See Bullington v. United Air Lines, Inc.,
186 F.3d 1301, 1313 (10th Cir.1999). Summary judgment is proper when the “pleadings, depositions, answers to interrogatories, and admissions on file, together with the affidavits, if any, show that there is no genuine issue as to any material fact and that the moving party is entitled to a
judgment as a matter of law.” Fed. R.Civ.P. 56(e). To determine whether an issue is genuine, this court employs a standard that mirrors the standard governing motions for judgment as a matter of law under Federal Rule of Civil Procedure 50.
See Anderson v. Liberty Lobby, Inc.,
477 U.S. 242, 250-51, 106 S.Ct. 2505, 91 L.Ed.2d 202 (1986). An issue is genuine, and summary judgment should be denied, if the evidence is such that a reasonable jury could find in favor of the nonmovant.
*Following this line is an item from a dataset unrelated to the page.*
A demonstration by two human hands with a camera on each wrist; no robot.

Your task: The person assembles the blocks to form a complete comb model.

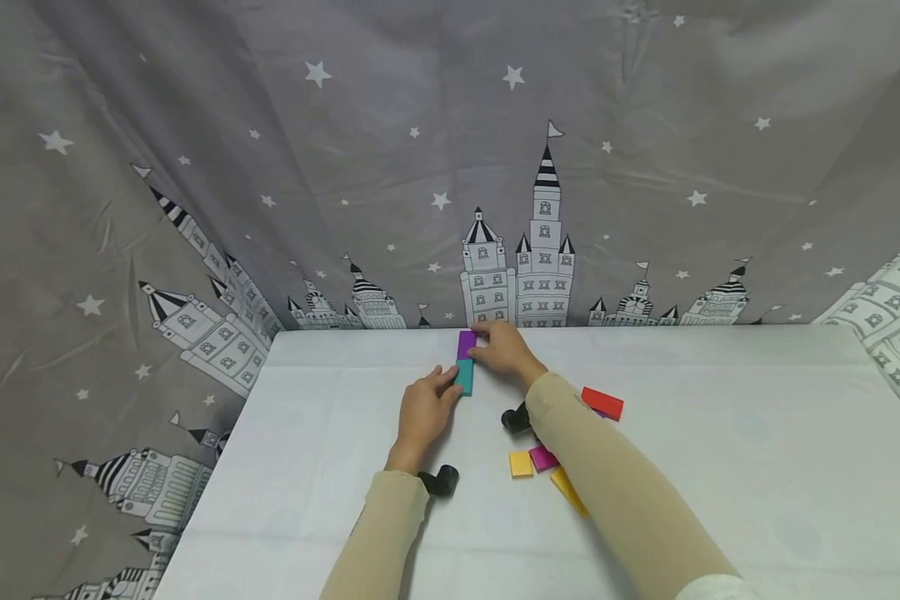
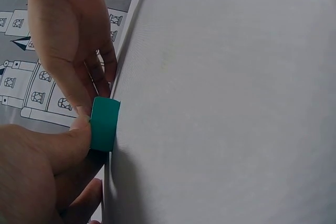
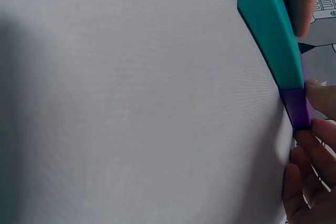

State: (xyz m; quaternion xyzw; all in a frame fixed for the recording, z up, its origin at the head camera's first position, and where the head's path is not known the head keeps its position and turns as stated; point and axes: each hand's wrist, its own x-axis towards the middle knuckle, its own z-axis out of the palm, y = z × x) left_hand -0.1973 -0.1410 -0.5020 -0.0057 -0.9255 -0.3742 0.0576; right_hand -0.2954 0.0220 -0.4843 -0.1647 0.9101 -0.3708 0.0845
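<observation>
In the head view a teal block and a purple block lie end to end in a line near the far edge of the white table. My left hand pinches the teal block between thumb and fingers, seen close up in the left wrist view as a teal end face. With thumb and index finger my right hand pinches the purple block at the far end. From the right wrist, the teal block meets the purple block end to end.
Right of the hands lie a red block, a yellow square block, a magenta block and a longer yellow block, partly covered by the right sleeve. Behind the table hangs a grey curtain printed with castles.
</observation>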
See Simms v. Oklahoma ex rel. Dep’t of Mental Health & Substance Abuse Servs.,
165 F.3d 1321, 1326 (10th Cir.1999). More than a scintilla of evidence is required to defeat a motion for summary judgment.
See Lawmaster v. Ward,
125 F.3d 1341, 1347 (10th Cir.1997). The nonmovant must present evidence sufficient to sustain a jury verdict in its favor,
i.e.,
enough evidence that “reasonable minds could differ as to [its] import.”
Liberty Lobby,
477 U.S. at 250-51, 106 S.Ct. 2505. “[W]e view the factual record and inferences therefrom in the light most favorable to the nonmoving party.”
Bullington,
186 F.3d at 1313.
B. The Parties’ Intent
We agree with the district court that the 1993 collective bargaining agreement is ambiguous on its face. While numerous references are made to health benefits “for life” or “until death,” the agreement also provides that Basin will guarantee health benefits “during the term of ‘this’ Wage Agreement” and that “the benefits and benefit levels provided by [Basin] ... are established for the term of ‘this’ Wage Agreement only.”
It was thus proper to consult extrinsic evidence to discern the parties’ intent.
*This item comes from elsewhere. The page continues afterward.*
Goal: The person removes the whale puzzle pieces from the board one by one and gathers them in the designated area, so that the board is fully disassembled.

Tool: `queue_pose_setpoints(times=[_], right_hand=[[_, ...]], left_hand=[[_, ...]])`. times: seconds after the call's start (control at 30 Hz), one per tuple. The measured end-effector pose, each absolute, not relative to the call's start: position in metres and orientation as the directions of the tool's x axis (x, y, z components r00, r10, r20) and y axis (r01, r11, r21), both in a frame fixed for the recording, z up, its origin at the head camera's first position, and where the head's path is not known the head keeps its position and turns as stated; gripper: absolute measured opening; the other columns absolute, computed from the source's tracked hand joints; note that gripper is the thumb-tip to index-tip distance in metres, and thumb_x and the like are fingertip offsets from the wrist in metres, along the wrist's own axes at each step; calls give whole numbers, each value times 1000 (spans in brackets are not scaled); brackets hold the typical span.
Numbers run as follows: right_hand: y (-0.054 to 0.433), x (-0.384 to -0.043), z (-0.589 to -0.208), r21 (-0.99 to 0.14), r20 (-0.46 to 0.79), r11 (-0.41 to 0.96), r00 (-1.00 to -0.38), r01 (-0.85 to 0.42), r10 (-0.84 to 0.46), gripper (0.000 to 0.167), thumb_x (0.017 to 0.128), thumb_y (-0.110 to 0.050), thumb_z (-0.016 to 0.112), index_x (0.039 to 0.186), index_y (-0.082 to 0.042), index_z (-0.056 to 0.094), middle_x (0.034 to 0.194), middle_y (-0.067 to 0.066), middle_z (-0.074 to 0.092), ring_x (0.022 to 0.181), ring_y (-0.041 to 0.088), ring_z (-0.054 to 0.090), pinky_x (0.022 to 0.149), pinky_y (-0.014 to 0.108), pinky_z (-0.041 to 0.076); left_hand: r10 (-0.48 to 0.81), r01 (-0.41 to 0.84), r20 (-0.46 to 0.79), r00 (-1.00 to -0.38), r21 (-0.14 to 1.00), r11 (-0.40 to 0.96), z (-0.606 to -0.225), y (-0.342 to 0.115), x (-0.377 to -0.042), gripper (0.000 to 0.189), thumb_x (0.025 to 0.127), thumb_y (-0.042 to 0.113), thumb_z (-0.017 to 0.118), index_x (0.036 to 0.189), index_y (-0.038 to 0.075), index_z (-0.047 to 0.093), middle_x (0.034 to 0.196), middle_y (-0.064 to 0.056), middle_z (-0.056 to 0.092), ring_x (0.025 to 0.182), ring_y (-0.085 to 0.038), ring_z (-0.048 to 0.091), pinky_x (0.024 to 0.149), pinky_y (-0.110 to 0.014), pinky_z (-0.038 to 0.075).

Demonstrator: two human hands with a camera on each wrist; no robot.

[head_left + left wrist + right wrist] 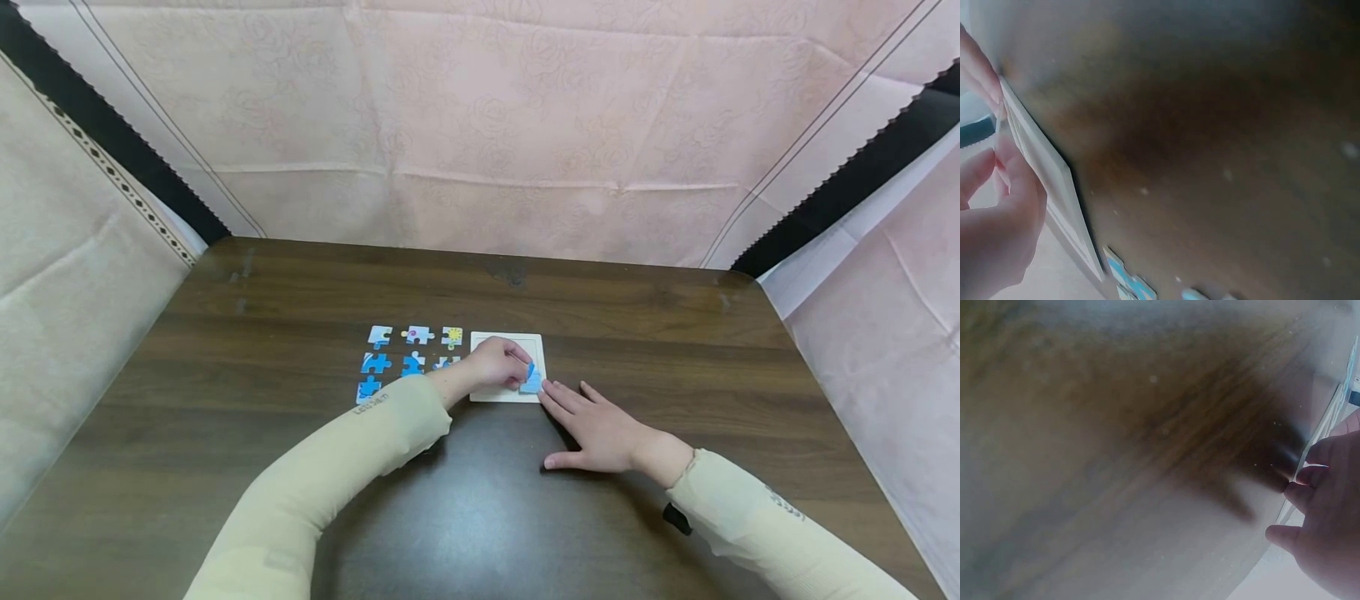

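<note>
My left hand [498,363] reaches over a white square puzzle tray [504,396] and pinches a small blue jigsaw piece [530,368] between thumb and fingers. Its fingers hide part of that piece. Beneath it, another blue piece [529,386] lies in the tray's near right corner. Spread out flat, my right hand [600,429] has its fingertips against the tray's right edge; in the right wrist view the fingers [1300,495] meet that thin edge. In the left wrist view, the left hand [1007,206] is over the tray [1063,187], seen nearly edge-on.
Left of the tray several loose jigsaw pieces lie in rows, among them a yellow-patterned piece [452,337] and a blue piece [368,388]. The left forearm partly covers the nearer rows. A dark wooden table [480,517] carries everything, with pale cloth [480,125] behind it.
</note>
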State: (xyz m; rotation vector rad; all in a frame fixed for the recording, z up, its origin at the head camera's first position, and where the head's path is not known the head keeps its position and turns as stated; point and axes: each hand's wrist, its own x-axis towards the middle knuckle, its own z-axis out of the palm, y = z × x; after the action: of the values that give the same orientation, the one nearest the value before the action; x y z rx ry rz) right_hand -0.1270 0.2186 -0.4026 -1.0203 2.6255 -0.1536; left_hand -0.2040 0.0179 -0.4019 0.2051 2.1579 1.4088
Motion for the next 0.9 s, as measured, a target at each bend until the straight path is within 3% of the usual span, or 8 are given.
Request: queue_pose_setpoints(times=[0.13,0.47,0.9], right_hand=[[218,-127,-403,-204,-244,737,-696,-644,-675,89,84,-63,51,147,-6,26,155,13,22,142,27,24,114,55,18],[218,-129,-403,-207,-271,752,-702,-626,-659,89,84,-65,49,147,-7,25,155,12,21,143,26,23,115,55,16],[217,-127,-402,-212,-264,746,-698,-631,-665,89,84,-64,51,147,-6,26,155,13,23,142,27,24,114,55,17]], left_hand=[[410,-155,-362,-837,876,457,-399,10,-206,25,84,4,59,107,-4,63,73,-2,60,60,-7,56,60,-17,47],[437,-224,-397,-807,891,395,-392,-13,-211,29,87,5,59,114,-5,60,81,-7,63,65,-8,60,72,-24,57],[392,-278,-442,-807,870,408,-392,-48,-211,30,88,8,61,117,-3,58,94,-13,65,71,-11,63,76,-26,57]])
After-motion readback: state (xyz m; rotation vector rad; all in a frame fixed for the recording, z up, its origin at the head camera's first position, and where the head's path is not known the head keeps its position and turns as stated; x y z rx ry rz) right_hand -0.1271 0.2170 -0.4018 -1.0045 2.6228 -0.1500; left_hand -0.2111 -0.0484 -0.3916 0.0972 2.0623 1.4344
Cf. Volkman v. United Transp. Union,
73 F.3d 1047, 1050 (10th Cir.1996). Basin argues that the extrinsic evidence submitted to the district court demonstrates that a genuine issue of fact exists regarding whether the parties intended to obligate Basin to pay retirees’ health benefits for life. We agree.
Among the types of extrinsic evidence a district court may consult in determining the meaning of an ambiguous collective bargaining agreement are the structure of the agreement, the past practices of the parties, the “common law of the shop,”
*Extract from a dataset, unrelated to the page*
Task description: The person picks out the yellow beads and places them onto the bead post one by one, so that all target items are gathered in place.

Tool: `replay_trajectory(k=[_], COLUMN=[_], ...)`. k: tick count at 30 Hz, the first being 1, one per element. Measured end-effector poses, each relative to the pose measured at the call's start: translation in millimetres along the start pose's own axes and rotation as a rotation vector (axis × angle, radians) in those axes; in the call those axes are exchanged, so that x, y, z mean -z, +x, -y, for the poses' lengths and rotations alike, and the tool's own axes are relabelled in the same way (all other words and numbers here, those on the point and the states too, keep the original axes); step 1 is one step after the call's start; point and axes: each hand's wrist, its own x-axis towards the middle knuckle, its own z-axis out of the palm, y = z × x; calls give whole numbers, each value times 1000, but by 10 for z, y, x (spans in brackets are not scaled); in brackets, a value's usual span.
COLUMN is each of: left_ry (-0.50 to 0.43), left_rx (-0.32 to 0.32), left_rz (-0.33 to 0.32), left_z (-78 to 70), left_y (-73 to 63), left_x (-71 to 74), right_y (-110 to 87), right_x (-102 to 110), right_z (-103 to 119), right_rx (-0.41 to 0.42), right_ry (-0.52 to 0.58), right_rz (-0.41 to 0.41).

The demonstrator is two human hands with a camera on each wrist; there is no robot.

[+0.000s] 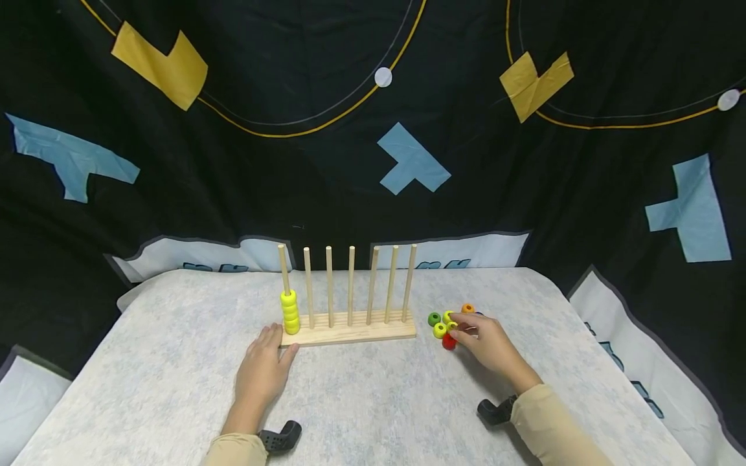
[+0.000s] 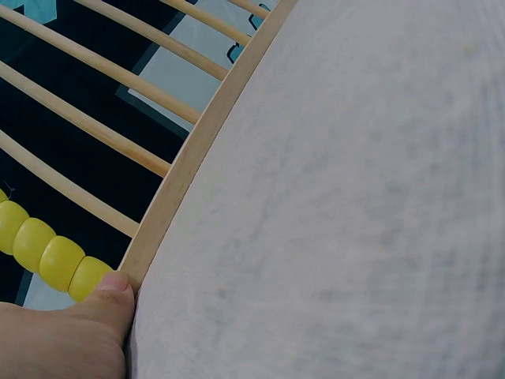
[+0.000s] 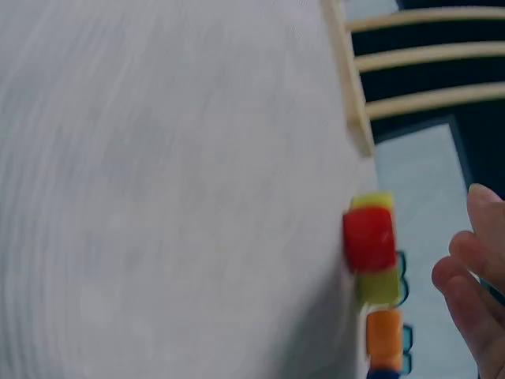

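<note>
A wooden peg rack (image 1: 355,332) stands on the table with several upright pegs. Yellow beads (image 1: 290,312) are stacked on its leftmost peg. My left hand (image 1: 263,366) holds the rack's left end, the thumb (image 2: 117,286) against the front edge just below the stack. To the right of the rack lies a loose cluster of beads: green (image 1: 434,319), yellow (image 1: 440,331), red (image 1: 449,342) and orange (image 1: 468,309), with a blue bead (image 3: 384,373) partly hidden. Over this cluster is my right hand (image 1: 486,342), thumb and fingers apart, nothing between them in the right wrist view.
A pale mottled cloth (image 1: 373,401) covers the table. Behind it hangs a dark curtain (image 1: 326,188) with blue and yellow tape pieces. Each wrist wears a black camera mount, such as the right one (image 1: 495,411).
</note>
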Motion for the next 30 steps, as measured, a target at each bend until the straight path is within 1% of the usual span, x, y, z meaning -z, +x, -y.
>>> replay_trajectory(k=[4,8,16,23,30], left_ry=[3,3,-1,-3,0], left_rx=[4,4,5,6,-2], left_rz=[-1,-2,-4,-4,-11], left_z=[1,2,4,-3,-7], left_y=[1,-1,-6,0,-1], left_x=[-4,-8,-12,-8,-1], right_y=[23,49,110,168,202], right_x=[1,-17,-52,-88,-111], right_z=[-122,-190,-224,-258,-295], right_rx=[-8,-21,-50,-65,-86], right_ry=[-19,-29,-68,-79,-84], right_rz=[-14,-17,22,21,44])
the history of negotiations between the parties, and the parties’ conduct reflecting their understanding of the agreement.
See Webb v. ABF Freight Sys., Inc.,
155 F.3d 1230, 1243 (10th Cir.1998);
Teamsters Indus. Employees Welfare Fund v. Rolls-Royce Motor Cars, Inc.,
989 F.2d 132, 135 (3d Cir.1993). As the parties knew, the coal industry has long recognized the right of retired miners to lifetime health benefits.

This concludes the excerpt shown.